7  Persistent homology

“The essence of this architecture is movement synchronized towards a precise objective. We observe a fraction of the process, like hearing the vibration of a single string in an orchestra of supergiants. We know, but cannot grasp, that above and below, beyond the limits of perception or imagination, thousands and millions of simultaneous transformations are at work, interlinked like a musical score by mathematical counterpoint.
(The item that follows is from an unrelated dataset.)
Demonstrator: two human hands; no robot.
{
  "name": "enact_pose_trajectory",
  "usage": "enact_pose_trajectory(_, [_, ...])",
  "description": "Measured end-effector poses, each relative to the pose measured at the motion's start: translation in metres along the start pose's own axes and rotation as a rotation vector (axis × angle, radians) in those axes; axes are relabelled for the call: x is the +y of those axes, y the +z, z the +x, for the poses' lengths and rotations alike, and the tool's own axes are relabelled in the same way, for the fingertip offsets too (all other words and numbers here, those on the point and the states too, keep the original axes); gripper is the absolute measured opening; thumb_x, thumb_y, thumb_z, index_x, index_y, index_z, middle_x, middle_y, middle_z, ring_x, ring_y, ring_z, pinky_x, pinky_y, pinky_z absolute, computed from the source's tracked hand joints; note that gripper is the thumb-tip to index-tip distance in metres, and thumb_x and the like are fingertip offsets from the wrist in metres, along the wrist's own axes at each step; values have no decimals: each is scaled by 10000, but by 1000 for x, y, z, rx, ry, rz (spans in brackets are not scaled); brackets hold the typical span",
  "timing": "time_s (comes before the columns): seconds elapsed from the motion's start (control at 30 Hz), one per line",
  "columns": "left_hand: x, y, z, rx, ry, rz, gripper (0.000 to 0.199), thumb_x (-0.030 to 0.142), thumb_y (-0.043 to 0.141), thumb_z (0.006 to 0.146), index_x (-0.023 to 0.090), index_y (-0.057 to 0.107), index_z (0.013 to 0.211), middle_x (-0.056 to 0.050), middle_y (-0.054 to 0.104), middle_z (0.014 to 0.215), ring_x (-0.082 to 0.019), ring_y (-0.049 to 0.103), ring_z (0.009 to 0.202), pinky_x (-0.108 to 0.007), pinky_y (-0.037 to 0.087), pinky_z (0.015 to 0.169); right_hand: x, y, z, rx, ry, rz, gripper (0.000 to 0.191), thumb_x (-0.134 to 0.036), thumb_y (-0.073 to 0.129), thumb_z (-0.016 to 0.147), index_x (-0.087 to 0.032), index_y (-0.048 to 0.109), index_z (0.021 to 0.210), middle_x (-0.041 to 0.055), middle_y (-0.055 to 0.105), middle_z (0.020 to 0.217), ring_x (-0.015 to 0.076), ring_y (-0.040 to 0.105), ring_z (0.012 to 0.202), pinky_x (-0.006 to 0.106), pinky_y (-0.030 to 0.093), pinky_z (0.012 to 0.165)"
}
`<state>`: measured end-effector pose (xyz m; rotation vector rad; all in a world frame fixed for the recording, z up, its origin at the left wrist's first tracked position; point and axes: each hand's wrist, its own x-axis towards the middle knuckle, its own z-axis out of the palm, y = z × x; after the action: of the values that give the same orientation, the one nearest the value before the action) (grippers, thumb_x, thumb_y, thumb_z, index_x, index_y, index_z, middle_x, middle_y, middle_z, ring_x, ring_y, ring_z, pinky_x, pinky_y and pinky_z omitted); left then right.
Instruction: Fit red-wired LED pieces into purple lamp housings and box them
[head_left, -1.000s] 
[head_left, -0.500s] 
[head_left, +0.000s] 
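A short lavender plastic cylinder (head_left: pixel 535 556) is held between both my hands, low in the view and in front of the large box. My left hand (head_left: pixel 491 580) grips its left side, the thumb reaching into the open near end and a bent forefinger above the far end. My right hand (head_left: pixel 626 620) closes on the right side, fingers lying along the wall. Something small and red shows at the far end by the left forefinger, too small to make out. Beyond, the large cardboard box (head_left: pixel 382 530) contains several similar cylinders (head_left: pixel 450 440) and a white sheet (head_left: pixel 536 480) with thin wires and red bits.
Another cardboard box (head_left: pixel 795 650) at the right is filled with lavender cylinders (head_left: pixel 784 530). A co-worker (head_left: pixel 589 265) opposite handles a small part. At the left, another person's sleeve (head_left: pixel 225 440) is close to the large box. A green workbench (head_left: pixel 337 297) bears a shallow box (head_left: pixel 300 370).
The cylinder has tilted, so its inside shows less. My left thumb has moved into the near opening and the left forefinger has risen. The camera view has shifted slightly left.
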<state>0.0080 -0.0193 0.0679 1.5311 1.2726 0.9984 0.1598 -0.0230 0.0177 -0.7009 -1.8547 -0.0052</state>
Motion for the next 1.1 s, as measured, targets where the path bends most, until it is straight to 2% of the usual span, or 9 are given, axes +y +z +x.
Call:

It has been described as a symphony in geometry, but we lack the ears to hear it.”
— Stanisław Lem, in “Solaris”

In the chapter on simplicial complexes, we saw that we can build a Vietoris-Rips complex from a point cloud by connecting points within distance \(\epsilon\). But we faced a fundamental problem: how to choose \(\epsilon\)?

Too small, and we see only isolated points. Too large, and everything collapses into a single blob. The brilliant insight of persistent homology is: don’t choose — look at all scales simultaneously and track which topological features persist.

7.1 Filtrations

Definition 7.1 A filtration is a nested sequence of simplicial complexes:

\[ \emptyset = K_0 \subseteq K_1 \subseteq K_2 \subseteq \cdots \subseteq K_m = K. \]

Each \(K_i\) is called a level of the filtration, and the parameter controlling the nesting is called the filtration value.

7.1.1 The Vietoris-Rips filtration

The most common filtration in TDA is the Vietoris-Rips filtration.

Definition 7.2 Let \((X,d)\) be a finite metric space and \(\epsilon \geq 0\). The Vietoris-Rips complex at scale \(\epsilon\) is

\[ \mathrm{VR}(X,\epsilon)=\left\{\sigma \subseteq X \;\middle|\; d(x,x') \leq \epsilon \text{ for all } x,x' \in \sigma \right\}. \]

In words: a finite subset of points is a simplex if all pairwise distances are at most \(\epsilon\).

Why this gives a filtration:

  • If \(\epsilon \leq \epsilon'\), then \(\mathrm{VR}(X,\epsilon) \subseteq \mathrm{VR}(X,\epsilon')\).
  • So increasing \(\epsilon\) can only add simplices, never remove them.

For a finite point cloud, the complex changes only at finitely many scales (critical values from pairwise distances). So we can write:

\[ K_0=\mathrm{VR}(X,\epsilon_0)\subseteq K_1=\mathrm{VR}(X,\epsilon_1)\subseteq \cdots \subseteq K_m=\mathrm{VR}(X,\epsilon_m). \]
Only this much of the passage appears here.